We saw her yesterday, and I was expecting it to be a goodbye check-up. But it didn’t quite work out like that.

Dr Keya spoke to my daughter directly like she always does, and always has, with kindness, patience and interest. She knew knew about my girl’s back operation being a success. She also knew all about her being admitted to hospital with pneumonia since she’d last seen her. “Oh, they all told me about it on Ward 5,” she said. “I’m so sorry I wasn’t there to see you, but I was on holiday.” 

“Now, because you will soon be an adult, you should be going to see a doctor who treats adults because this is what happens when you’re 18,” she explained. My girl nodded, solemnly. “You never know, you might see my husband because he looks after adults!” 

“He DOES?” my girl’s head snapped up like a meercat on full alert. This seemed to be the most astonishing thing she’d ever heard. 

Dr Keya couldn’t help giggling (a trait that makes me very fond of her), but composed herself and continued: “I’ve been talking to your endochrinologist, and do you remember we were going to look at your hormones and look at giving you that special hormone oestrogen?” My daughter nodded again. 
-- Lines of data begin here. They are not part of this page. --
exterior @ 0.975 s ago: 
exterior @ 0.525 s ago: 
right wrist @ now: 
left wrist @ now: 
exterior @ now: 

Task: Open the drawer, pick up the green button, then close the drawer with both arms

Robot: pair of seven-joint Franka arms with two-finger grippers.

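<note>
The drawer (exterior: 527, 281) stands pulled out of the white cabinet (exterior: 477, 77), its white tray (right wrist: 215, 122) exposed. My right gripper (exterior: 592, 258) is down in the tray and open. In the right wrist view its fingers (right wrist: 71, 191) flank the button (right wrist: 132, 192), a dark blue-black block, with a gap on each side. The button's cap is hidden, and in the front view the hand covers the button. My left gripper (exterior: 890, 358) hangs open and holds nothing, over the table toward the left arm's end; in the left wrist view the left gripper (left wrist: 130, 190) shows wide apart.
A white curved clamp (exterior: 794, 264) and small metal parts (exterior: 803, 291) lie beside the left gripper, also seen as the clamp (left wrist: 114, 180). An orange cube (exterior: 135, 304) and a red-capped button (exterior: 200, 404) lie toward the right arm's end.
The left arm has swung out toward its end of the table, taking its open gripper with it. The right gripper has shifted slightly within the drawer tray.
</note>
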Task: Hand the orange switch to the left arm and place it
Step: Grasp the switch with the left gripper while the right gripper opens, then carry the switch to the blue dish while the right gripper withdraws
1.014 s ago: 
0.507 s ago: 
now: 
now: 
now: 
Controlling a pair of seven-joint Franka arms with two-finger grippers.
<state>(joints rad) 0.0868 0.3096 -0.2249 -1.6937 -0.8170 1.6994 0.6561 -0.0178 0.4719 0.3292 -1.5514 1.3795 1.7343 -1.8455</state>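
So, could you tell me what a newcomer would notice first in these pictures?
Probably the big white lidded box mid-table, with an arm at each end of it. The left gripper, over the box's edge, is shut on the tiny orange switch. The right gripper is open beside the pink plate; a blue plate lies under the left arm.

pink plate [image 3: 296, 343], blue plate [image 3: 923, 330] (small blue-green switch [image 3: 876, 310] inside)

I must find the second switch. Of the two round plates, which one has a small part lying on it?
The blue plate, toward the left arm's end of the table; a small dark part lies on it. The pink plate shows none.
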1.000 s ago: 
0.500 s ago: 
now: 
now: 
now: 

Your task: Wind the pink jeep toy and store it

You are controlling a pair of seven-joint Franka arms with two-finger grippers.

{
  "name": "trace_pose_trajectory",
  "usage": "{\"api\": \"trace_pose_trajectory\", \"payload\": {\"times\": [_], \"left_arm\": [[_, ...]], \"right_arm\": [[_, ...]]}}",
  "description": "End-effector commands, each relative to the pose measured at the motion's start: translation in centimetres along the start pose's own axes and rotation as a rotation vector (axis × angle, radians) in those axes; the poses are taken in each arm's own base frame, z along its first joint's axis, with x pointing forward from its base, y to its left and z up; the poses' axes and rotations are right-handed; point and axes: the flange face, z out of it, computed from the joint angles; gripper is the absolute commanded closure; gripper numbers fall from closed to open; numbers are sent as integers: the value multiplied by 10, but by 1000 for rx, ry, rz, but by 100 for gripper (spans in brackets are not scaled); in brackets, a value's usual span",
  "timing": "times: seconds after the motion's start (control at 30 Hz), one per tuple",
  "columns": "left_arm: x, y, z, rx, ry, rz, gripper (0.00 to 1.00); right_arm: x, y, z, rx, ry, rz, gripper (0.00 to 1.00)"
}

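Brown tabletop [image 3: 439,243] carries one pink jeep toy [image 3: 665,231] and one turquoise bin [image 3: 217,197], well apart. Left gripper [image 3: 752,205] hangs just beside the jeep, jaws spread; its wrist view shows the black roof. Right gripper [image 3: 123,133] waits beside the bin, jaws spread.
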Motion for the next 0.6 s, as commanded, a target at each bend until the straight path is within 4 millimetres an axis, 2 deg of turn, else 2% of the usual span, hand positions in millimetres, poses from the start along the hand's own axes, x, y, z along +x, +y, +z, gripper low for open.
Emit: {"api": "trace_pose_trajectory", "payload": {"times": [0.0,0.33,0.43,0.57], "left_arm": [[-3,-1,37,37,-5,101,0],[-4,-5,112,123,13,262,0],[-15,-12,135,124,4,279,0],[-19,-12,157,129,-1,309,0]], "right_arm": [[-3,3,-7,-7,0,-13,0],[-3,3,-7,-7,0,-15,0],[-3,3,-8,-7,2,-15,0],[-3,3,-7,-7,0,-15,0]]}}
“Do you remember we said we’d have to wait until after your operation to look at that? Well, I think what we need to do is get that all sorted. We don’t want to hand you over until we’ve got our plan set up for that, so would you be OK coming back to see us again?” My girl nodded again. 

“Now, another thing you asked me last time, was that you wanted to know whether you needed to go back on growth hormone, because you and Mum thought you were a bit more tired now you didn’t take it. Well, we thought you could have a special test to find out if you need it. Would you be able to come and take the test?” Another nodded response.

The final check-up that wasn’t the final check-up after all, was over. We left, both happy at being listened to, feeling cared for, understanding what was planned, and pleased we’d be seeing Dr Keya for a while longer.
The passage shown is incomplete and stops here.